## YOUR ASSIGNMENT
Would you please repeat exactly the entries below, starting at the line with "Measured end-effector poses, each" and ending at the line with "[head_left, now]", and nothing outside that range? Leave out the pictures.

-------- LISTED ENTRIES

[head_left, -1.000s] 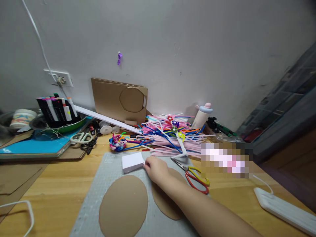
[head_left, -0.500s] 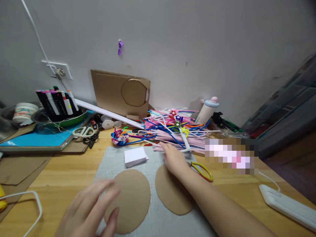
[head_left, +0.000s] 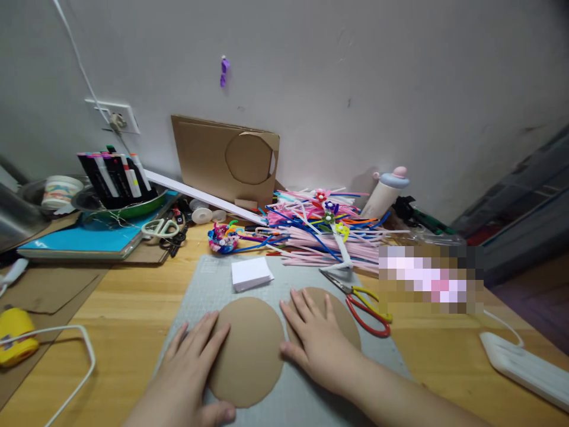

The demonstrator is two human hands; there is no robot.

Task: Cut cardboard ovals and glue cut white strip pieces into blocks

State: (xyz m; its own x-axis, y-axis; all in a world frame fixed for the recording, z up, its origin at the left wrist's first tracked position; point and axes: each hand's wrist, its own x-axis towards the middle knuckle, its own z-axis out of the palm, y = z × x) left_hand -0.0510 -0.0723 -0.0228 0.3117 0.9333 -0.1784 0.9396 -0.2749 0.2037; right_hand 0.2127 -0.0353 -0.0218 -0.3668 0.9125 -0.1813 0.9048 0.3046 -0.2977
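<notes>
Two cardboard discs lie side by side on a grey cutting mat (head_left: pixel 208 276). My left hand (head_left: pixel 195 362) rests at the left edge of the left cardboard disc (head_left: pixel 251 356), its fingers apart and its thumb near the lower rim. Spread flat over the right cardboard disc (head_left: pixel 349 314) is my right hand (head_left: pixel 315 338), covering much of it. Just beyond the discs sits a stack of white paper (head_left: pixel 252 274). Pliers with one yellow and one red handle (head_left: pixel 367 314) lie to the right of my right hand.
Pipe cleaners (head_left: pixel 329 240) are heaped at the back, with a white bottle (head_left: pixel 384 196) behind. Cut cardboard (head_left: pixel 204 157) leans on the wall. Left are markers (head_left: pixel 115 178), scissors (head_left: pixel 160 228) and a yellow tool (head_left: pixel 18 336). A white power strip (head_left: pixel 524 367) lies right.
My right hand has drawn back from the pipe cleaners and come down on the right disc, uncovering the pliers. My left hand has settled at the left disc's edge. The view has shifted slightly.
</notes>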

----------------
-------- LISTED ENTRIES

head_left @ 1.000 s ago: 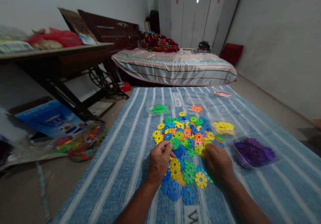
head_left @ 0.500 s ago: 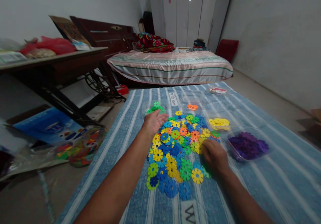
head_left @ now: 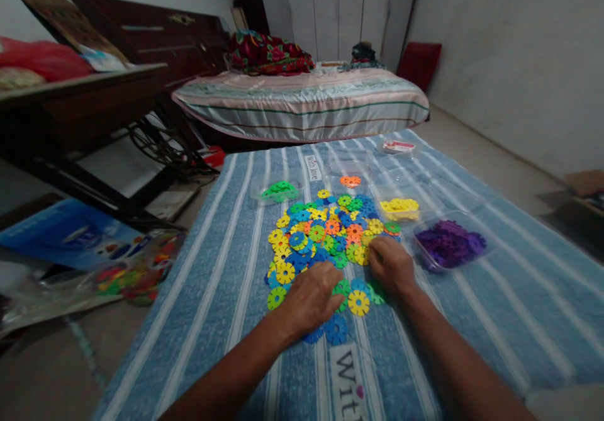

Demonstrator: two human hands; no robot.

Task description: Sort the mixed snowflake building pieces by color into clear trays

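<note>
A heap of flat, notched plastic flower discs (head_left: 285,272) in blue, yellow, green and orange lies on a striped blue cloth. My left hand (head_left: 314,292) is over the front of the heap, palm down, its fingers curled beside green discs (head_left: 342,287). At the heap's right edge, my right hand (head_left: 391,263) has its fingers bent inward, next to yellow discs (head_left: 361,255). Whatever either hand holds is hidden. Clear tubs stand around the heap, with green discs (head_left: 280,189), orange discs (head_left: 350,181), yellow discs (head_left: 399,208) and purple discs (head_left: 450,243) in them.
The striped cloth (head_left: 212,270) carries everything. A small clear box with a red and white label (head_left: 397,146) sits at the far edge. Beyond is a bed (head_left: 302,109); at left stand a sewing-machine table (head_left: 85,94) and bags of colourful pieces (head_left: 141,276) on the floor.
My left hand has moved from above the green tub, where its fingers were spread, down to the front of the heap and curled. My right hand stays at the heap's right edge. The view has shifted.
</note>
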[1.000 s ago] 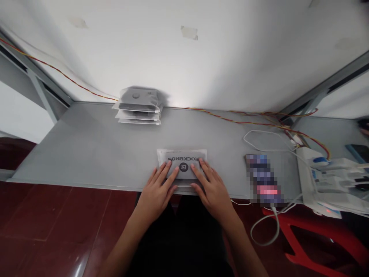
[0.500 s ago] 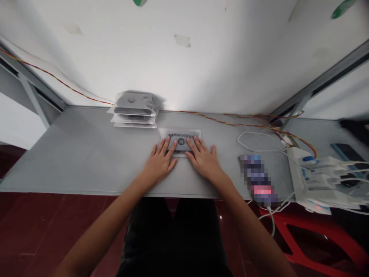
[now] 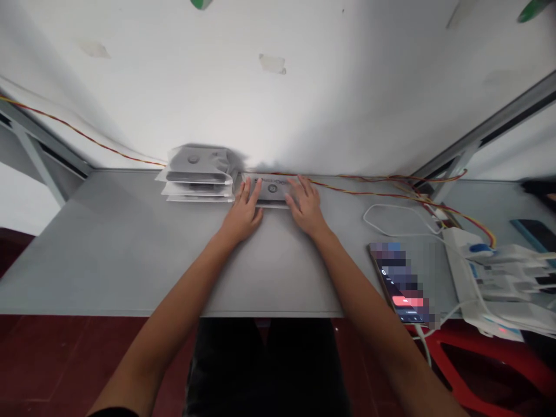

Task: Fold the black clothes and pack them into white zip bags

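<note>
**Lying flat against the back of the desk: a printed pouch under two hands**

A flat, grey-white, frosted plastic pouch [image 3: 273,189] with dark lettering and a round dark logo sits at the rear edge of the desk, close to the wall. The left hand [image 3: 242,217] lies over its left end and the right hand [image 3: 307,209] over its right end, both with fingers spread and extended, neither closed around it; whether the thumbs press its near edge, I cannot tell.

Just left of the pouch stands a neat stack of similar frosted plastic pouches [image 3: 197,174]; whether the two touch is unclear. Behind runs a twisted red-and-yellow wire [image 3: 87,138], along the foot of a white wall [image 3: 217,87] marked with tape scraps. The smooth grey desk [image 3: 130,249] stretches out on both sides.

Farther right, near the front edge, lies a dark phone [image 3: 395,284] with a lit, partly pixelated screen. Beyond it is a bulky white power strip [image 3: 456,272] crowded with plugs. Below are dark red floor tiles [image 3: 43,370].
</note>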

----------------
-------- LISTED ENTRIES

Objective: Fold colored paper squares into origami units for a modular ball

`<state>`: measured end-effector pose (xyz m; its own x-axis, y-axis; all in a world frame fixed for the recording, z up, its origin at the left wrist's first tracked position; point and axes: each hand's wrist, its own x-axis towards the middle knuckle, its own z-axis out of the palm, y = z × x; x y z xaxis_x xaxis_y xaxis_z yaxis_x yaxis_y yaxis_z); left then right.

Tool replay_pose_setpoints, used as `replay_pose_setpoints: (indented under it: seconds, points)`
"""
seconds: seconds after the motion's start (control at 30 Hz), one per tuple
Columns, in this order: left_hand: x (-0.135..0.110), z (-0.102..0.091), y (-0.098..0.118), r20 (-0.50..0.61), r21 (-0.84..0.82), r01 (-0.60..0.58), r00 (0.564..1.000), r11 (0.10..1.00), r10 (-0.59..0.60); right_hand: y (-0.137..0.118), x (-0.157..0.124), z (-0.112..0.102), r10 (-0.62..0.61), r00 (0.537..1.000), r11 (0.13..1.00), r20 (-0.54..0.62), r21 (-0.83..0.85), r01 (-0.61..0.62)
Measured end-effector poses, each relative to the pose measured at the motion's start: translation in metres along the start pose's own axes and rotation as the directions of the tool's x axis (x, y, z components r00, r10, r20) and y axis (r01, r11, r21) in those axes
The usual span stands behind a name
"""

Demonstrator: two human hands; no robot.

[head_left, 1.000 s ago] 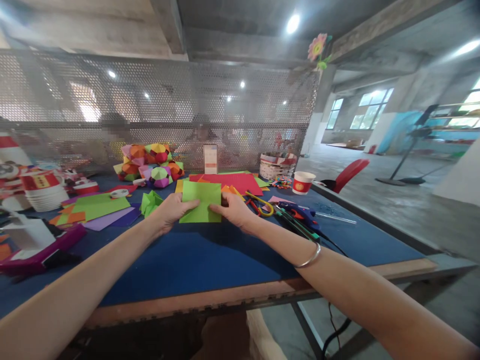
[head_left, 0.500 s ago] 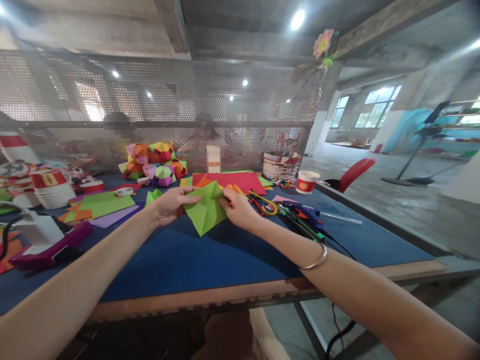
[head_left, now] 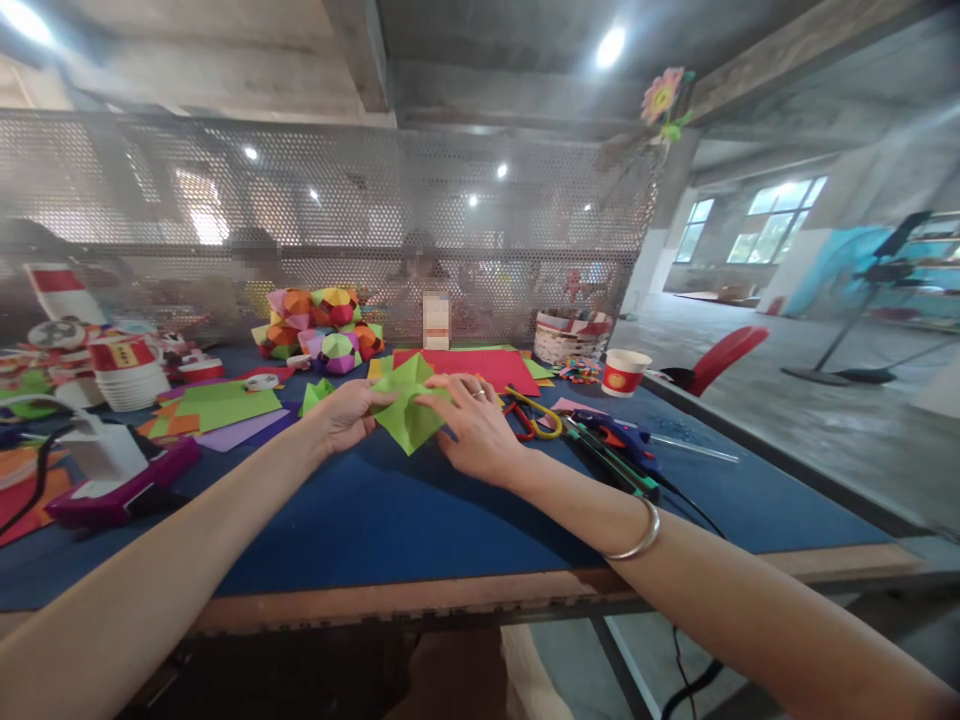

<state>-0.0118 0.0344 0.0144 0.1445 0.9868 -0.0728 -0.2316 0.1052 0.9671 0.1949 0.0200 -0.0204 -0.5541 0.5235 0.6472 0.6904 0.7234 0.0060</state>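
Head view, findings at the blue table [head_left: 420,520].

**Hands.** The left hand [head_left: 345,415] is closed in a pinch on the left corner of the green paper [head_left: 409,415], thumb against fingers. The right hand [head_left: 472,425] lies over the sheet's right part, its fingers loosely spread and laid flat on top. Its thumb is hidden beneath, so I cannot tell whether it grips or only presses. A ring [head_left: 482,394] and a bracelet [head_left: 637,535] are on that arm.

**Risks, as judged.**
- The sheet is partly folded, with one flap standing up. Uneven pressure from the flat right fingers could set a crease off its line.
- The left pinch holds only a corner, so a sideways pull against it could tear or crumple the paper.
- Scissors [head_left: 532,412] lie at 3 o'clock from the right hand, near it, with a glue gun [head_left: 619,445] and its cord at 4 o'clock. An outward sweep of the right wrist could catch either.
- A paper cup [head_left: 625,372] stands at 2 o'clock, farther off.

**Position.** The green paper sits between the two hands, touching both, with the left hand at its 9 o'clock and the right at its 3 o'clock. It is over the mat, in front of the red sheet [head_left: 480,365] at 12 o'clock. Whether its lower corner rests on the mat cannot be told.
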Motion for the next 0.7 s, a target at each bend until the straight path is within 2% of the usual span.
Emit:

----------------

## YOUR SOLUTION
Measured end-effector poses, each relative to the pose measured at the motion's start: translation in metres along the start pose's own axes and rotation as the directions of the tool's x axis (x, y, z components r00, r10, r20) and y axis (r01, r11, r21) in those axes
The usual span stands behind a name
"""

Demonstrator: two human hands; no robot.

[head_left, 1.000 s ago] 
[head_left, 0.500 s ago] 
[head_left, now] 

This answer is complete as written.